• Data
*** Begin section ***

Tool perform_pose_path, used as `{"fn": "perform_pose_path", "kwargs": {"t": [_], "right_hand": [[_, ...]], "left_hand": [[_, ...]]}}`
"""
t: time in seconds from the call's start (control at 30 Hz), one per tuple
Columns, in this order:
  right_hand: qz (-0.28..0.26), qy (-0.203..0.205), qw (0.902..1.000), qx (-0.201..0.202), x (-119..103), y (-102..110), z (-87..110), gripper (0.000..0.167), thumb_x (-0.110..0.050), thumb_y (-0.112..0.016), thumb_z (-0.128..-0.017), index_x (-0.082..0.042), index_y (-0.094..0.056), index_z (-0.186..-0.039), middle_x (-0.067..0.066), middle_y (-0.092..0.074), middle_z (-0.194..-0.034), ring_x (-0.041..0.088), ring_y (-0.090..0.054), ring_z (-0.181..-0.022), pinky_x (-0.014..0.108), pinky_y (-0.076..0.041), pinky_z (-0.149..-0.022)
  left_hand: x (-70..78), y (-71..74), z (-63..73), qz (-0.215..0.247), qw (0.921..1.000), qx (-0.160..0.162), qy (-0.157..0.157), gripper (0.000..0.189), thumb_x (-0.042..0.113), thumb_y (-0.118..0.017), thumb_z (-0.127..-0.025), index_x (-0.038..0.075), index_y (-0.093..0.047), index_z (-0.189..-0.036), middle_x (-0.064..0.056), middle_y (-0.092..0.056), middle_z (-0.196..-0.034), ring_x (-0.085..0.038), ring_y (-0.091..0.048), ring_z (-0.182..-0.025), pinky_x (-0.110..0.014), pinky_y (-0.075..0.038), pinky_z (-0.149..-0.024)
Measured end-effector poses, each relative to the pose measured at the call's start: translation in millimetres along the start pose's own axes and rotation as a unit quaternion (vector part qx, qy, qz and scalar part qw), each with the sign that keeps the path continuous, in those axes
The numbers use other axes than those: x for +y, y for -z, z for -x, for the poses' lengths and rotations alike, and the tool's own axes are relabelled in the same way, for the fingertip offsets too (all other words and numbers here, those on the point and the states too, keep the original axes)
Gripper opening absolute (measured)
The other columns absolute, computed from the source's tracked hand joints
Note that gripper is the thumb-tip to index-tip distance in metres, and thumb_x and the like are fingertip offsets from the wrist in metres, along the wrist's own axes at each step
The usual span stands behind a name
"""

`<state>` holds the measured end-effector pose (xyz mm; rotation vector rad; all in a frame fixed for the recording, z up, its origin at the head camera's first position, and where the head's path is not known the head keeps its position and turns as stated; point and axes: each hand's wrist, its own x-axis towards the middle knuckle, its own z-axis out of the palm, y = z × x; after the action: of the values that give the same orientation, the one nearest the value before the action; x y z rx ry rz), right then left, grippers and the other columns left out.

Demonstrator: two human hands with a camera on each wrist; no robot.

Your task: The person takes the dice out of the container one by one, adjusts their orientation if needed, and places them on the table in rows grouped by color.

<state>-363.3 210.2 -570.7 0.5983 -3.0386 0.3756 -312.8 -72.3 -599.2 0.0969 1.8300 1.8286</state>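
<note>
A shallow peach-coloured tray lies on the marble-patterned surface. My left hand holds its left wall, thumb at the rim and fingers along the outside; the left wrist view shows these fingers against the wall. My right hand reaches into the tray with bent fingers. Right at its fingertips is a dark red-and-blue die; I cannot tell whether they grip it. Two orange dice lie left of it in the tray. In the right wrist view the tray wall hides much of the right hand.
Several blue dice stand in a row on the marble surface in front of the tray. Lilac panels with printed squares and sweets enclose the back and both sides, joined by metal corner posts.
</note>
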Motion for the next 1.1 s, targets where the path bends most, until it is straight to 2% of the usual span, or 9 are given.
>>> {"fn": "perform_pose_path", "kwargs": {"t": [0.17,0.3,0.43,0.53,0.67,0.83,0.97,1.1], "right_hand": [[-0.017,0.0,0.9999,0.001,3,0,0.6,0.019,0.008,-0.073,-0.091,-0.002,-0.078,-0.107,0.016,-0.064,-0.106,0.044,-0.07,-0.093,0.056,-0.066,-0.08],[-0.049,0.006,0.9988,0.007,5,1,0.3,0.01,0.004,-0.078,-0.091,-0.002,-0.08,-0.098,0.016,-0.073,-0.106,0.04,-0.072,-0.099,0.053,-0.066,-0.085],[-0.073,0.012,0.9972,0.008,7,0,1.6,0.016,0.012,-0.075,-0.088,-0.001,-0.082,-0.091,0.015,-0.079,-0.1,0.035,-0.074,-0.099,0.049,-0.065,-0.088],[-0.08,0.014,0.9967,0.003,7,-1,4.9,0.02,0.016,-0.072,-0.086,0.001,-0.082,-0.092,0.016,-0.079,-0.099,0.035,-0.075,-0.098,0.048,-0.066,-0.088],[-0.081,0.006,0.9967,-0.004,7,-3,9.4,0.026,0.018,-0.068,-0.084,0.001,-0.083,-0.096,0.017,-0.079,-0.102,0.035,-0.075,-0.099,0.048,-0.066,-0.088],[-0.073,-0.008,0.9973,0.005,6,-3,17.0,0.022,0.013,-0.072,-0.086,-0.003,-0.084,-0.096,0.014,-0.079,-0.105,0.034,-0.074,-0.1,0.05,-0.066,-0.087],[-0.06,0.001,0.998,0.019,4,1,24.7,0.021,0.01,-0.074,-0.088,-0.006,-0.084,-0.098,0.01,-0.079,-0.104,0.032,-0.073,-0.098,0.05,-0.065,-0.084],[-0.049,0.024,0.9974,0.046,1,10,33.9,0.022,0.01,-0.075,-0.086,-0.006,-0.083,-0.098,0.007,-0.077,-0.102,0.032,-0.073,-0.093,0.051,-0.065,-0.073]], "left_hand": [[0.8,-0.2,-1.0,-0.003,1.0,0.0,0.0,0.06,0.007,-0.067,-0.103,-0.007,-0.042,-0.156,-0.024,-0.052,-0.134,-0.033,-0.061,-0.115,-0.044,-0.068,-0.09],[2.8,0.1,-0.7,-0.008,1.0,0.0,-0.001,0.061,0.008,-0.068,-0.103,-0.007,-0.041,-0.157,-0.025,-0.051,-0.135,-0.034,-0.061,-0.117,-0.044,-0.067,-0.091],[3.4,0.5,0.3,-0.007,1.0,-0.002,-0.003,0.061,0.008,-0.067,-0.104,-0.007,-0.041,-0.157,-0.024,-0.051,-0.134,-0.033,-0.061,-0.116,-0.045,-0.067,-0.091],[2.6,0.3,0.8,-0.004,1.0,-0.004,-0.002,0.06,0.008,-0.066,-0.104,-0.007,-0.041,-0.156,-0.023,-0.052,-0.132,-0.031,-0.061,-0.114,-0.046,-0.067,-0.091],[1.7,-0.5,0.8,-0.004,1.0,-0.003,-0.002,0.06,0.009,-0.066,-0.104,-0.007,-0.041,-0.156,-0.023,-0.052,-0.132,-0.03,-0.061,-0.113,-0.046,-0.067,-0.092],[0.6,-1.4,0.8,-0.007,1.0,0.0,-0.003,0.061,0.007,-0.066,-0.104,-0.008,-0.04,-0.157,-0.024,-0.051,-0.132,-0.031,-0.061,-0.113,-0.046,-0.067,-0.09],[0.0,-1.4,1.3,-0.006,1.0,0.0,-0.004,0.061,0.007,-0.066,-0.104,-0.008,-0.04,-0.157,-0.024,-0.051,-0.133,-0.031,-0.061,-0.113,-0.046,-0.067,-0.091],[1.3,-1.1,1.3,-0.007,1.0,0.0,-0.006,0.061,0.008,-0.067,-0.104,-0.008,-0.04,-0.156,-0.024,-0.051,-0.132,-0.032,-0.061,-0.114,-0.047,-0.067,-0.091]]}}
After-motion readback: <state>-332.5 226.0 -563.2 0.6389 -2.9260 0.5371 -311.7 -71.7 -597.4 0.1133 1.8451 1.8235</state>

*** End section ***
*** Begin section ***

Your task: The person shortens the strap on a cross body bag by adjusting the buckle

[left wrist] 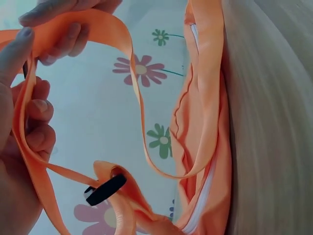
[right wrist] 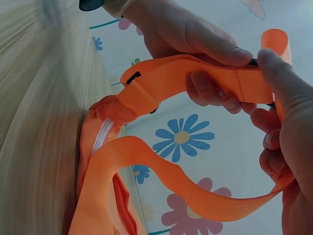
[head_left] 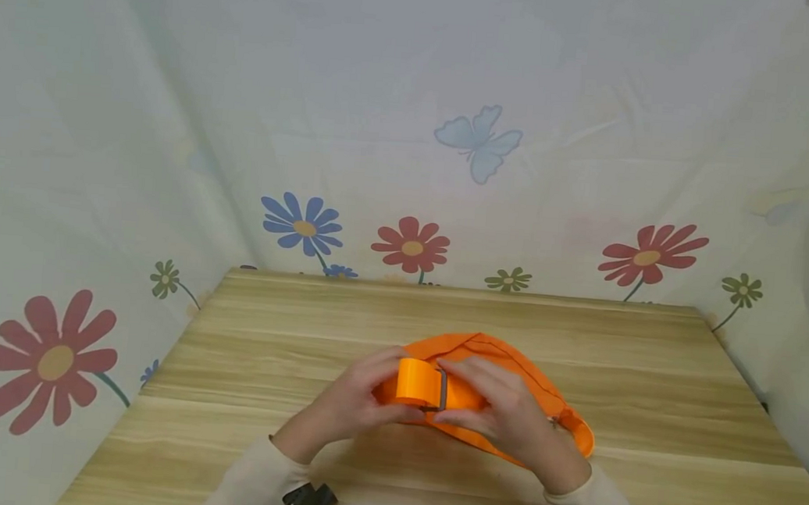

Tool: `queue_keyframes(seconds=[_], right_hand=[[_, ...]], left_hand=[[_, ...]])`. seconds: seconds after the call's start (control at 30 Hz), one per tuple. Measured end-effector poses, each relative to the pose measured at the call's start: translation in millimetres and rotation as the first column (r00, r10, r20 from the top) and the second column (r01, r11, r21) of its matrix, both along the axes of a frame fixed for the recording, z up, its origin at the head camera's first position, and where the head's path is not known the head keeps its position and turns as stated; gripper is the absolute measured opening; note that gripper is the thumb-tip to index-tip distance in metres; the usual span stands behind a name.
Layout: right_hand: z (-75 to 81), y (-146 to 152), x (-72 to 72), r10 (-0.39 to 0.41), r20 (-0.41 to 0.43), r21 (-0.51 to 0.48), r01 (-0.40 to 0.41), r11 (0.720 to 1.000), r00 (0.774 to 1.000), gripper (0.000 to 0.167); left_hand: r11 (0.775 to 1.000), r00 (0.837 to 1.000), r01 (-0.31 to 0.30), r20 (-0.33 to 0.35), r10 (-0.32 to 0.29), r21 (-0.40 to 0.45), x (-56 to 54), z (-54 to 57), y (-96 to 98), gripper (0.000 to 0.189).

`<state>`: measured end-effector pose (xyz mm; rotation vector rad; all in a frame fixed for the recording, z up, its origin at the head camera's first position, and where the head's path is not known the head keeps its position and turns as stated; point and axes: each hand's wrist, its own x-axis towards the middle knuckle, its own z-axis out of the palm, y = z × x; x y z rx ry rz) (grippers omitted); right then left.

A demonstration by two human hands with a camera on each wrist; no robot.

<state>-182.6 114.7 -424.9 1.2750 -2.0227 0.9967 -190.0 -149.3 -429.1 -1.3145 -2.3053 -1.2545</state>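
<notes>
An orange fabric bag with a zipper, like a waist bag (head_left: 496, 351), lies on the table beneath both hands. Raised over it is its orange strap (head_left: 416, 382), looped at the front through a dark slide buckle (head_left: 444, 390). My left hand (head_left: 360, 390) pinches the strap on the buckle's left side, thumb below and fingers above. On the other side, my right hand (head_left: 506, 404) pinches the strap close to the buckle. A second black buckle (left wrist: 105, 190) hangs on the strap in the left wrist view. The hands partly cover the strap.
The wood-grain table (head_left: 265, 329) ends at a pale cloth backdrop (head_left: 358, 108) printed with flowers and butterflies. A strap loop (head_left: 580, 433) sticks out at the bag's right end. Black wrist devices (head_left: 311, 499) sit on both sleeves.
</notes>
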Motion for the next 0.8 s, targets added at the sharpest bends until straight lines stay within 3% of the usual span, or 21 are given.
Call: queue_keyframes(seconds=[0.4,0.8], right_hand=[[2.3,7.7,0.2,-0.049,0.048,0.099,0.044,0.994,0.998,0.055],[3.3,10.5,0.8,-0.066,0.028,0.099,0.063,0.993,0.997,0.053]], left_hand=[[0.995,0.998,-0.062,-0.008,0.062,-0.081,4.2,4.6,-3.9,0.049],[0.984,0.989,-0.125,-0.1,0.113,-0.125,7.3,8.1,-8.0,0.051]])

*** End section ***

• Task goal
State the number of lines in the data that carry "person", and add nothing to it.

• Solution below
2